Estratégia territorial e modernização
O Programa de Desenvolvimento Territorial (Prodeter) do Banco do Nordeste foi destaque para o desenvolvimento na área. A combinação de crédito orientado, articulação regional e execução dos Planos de Ação Territorial (PATs) nos seis territórios contemplados têm contribuído para elevar a produtividade, modernizar propriedades e ampliar a competitividade da bovinocultura paraibana.
Os planos incluem metas de inovação tecnológica, melhoramento genético e nutricional do rebanho, aprimoramento da gestão produtiva e incentivo à participação de agricultores familiares e mulheres no campo.
Produção familiar como exemplo
No município de Riacho dos Cavalos, no Sertão paraibano, a produtora Maria Carlos Rodrigues, ao lado do esposo, Jetro Rodrigues, administra há 15 anos uma pequena propriedade no sítio Cajazeiras dos Titos. Tendo apoio do programa Agroamigo, do BNB.

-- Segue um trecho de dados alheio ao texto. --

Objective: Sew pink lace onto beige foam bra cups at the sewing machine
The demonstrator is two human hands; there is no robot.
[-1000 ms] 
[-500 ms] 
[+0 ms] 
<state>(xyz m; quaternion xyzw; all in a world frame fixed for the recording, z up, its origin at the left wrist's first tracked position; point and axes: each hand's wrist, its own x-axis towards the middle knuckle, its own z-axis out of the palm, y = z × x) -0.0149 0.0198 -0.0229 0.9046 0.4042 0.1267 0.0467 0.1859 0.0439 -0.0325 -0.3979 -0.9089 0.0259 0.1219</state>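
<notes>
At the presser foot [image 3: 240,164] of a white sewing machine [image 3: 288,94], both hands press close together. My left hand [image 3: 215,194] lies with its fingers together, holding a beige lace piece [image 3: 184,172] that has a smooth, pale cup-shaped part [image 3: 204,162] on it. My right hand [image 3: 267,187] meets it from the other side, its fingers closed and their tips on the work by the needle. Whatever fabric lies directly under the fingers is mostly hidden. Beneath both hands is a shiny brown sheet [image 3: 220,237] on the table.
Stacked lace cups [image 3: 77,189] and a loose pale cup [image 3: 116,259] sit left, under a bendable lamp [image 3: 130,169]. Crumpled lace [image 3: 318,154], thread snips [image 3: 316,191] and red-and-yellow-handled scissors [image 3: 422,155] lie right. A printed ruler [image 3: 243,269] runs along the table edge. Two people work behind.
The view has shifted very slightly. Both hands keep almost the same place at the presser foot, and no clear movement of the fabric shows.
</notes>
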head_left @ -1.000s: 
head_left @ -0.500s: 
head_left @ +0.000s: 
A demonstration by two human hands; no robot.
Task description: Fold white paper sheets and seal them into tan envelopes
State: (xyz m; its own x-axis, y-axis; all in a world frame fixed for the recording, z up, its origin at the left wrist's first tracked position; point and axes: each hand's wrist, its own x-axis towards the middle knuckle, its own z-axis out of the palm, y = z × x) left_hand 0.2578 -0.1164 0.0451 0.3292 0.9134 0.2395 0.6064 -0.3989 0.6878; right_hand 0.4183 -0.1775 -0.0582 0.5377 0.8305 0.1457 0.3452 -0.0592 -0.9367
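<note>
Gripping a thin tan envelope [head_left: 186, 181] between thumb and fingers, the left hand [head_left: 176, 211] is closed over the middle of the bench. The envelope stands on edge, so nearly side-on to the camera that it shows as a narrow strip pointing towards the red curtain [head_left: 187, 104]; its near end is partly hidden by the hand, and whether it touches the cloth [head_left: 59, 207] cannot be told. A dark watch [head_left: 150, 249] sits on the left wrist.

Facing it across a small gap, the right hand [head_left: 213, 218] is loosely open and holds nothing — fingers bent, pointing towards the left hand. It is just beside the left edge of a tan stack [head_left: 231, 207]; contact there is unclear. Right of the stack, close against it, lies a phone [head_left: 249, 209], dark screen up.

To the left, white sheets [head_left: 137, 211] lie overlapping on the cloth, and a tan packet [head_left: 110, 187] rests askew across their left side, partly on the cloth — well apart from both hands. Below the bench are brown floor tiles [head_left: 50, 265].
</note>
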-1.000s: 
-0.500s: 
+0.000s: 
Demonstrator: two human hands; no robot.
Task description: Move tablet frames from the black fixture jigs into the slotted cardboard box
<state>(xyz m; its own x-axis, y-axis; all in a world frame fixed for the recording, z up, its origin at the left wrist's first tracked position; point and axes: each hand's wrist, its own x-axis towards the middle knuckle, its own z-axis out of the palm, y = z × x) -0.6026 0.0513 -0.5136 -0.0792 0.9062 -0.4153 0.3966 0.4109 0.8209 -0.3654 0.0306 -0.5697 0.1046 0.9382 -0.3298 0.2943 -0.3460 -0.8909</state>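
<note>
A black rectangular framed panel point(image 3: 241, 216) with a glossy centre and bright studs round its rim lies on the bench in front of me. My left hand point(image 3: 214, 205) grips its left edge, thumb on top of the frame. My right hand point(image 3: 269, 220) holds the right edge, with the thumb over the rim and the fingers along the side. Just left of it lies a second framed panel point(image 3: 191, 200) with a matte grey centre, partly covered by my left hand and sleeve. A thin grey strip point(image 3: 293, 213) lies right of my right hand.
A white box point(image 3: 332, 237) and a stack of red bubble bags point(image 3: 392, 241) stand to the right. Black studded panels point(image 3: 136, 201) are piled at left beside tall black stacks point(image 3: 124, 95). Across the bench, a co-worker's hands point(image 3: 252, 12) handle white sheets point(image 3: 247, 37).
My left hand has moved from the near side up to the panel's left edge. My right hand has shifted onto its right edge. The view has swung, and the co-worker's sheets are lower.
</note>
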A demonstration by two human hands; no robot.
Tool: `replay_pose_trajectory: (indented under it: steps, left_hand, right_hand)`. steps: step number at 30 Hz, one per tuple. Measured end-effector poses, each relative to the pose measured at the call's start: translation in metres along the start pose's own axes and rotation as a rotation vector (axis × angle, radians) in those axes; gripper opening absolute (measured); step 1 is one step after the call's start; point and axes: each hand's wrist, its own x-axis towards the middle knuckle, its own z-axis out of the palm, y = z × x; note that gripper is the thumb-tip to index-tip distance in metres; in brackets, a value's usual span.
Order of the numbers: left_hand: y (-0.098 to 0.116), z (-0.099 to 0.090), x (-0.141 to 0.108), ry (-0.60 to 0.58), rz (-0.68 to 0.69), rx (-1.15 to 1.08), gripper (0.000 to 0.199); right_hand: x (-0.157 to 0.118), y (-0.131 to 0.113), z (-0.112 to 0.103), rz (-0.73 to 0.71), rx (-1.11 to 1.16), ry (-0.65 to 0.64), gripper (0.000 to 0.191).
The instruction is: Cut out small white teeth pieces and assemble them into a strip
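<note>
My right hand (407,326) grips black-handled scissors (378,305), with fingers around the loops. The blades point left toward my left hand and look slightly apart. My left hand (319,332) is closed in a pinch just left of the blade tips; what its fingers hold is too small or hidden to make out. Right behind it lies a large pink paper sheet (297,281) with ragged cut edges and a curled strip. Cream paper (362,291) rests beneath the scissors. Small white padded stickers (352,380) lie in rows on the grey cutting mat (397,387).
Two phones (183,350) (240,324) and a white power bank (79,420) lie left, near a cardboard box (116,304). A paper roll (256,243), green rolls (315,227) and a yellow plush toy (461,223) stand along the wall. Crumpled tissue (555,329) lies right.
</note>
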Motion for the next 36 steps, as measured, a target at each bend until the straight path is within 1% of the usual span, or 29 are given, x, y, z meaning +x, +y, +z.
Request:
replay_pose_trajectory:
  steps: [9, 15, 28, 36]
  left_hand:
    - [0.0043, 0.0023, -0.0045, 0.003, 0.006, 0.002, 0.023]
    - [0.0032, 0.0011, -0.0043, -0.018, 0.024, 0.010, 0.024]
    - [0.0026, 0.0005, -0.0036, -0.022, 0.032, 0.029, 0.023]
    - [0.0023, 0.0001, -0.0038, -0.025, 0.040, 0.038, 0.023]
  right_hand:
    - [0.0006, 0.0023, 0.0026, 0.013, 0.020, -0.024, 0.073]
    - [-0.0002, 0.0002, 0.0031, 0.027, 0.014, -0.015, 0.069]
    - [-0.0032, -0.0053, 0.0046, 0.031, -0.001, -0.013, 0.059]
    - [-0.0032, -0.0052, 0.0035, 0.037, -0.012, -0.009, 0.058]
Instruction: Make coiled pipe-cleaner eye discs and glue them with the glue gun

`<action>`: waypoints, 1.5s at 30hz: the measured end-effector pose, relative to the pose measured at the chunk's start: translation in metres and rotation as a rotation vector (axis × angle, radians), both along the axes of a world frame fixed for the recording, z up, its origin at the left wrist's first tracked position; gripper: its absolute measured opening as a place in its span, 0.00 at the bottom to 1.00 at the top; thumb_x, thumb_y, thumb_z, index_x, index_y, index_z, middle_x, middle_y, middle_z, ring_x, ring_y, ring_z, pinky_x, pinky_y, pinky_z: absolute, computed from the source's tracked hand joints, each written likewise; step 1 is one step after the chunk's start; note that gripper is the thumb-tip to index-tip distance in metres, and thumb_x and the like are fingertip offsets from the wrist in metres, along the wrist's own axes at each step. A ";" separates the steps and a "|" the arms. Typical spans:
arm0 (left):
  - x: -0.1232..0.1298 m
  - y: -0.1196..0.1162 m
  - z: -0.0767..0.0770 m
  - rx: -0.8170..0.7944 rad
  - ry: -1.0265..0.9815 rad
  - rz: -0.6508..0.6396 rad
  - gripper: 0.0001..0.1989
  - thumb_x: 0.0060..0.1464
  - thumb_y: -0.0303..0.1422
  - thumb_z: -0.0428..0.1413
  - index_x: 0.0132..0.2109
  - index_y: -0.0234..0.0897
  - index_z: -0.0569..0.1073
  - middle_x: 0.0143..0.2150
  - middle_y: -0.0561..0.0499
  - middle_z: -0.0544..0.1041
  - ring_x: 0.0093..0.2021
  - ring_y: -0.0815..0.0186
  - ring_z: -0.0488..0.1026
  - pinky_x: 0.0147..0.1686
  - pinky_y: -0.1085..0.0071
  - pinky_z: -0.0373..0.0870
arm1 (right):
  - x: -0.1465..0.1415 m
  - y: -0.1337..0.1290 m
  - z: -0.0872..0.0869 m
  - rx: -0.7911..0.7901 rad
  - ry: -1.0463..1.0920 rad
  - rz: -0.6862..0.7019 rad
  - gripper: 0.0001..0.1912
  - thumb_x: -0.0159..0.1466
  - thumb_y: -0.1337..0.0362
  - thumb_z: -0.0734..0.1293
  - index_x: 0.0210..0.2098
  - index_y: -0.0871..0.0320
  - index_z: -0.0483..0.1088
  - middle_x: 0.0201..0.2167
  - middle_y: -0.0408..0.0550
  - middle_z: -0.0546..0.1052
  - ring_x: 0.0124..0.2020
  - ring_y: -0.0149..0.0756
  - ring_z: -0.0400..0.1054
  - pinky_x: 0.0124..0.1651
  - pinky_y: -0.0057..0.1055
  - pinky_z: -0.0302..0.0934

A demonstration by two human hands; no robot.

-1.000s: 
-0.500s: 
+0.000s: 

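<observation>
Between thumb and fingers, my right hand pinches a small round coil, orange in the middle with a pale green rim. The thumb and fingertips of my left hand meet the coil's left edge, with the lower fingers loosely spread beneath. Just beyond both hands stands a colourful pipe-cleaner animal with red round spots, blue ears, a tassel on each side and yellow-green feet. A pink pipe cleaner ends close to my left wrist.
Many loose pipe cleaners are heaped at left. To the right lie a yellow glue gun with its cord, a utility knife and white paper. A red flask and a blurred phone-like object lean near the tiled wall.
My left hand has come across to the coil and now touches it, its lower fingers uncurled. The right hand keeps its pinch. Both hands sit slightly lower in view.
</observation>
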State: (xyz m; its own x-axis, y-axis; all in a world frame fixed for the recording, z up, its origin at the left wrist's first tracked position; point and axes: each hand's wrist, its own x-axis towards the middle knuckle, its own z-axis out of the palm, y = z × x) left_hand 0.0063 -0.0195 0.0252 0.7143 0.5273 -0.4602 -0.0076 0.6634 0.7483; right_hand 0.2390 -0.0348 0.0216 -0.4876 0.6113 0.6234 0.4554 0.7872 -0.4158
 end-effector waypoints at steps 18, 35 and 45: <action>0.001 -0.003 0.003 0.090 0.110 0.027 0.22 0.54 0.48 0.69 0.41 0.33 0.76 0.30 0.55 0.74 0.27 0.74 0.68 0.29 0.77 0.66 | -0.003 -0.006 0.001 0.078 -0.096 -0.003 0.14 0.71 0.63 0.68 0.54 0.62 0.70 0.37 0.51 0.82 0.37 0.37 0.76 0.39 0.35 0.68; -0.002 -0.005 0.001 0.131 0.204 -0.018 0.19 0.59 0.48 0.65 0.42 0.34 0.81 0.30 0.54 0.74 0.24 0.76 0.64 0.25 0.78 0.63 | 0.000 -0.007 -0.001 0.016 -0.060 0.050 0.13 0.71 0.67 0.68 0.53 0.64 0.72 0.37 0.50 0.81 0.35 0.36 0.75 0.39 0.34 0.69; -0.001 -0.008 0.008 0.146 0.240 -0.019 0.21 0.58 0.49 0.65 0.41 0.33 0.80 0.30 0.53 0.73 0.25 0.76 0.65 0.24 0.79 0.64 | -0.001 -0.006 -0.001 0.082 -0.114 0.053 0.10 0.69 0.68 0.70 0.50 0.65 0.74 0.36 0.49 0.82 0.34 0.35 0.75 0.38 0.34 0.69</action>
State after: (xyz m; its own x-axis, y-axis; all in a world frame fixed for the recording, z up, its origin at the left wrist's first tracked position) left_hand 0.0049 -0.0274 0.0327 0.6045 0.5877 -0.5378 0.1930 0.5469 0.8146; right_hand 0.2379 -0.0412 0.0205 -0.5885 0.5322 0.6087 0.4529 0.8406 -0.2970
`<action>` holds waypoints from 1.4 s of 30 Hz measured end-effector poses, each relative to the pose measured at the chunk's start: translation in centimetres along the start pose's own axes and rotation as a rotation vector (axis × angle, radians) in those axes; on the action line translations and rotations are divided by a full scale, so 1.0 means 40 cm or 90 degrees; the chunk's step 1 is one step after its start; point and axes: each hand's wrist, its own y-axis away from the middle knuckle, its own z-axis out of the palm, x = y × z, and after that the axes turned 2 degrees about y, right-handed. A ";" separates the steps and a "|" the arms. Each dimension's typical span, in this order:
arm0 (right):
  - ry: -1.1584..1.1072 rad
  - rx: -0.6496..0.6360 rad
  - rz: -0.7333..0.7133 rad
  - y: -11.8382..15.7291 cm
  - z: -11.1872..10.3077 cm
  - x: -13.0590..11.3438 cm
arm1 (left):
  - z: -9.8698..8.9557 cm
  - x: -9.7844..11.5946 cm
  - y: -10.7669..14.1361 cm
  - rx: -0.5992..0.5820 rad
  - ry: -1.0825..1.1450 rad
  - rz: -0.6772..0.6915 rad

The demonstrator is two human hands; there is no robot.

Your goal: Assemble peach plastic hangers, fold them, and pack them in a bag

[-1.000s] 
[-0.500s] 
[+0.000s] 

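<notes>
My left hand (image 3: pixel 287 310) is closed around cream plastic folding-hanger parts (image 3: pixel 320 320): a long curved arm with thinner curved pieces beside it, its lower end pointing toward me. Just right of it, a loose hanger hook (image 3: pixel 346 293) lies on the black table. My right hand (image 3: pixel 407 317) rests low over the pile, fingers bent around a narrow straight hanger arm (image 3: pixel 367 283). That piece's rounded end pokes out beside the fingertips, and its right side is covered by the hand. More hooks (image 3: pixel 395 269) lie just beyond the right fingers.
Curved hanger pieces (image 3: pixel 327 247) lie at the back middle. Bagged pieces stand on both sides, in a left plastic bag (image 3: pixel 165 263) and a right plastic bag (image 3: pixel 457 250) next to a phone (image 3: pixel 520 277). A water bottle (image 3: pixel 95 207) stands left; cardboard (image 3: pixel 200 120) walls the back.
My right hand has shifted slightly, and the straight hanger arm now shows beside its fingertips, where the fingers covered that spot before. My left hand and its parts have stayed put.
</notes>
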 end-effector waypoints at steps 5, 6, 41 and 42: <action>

O casal iniciou a atividade com a compra de duas vacas financiadas pelo banco. Atualmente, possui dez animais. Durante a pandemia, diversificaram a produção com doces de leite e, mais recentemente, passaram a investir na fabricação de queijos, comercializados na região.
“A parceria com o Banco do Nordeste foi fundamental para chegarmos até aqui. Começamos pequenos e fomos crescendo. Hoje, a produção de queijos é o que garante nossa renda”, relata a produtora.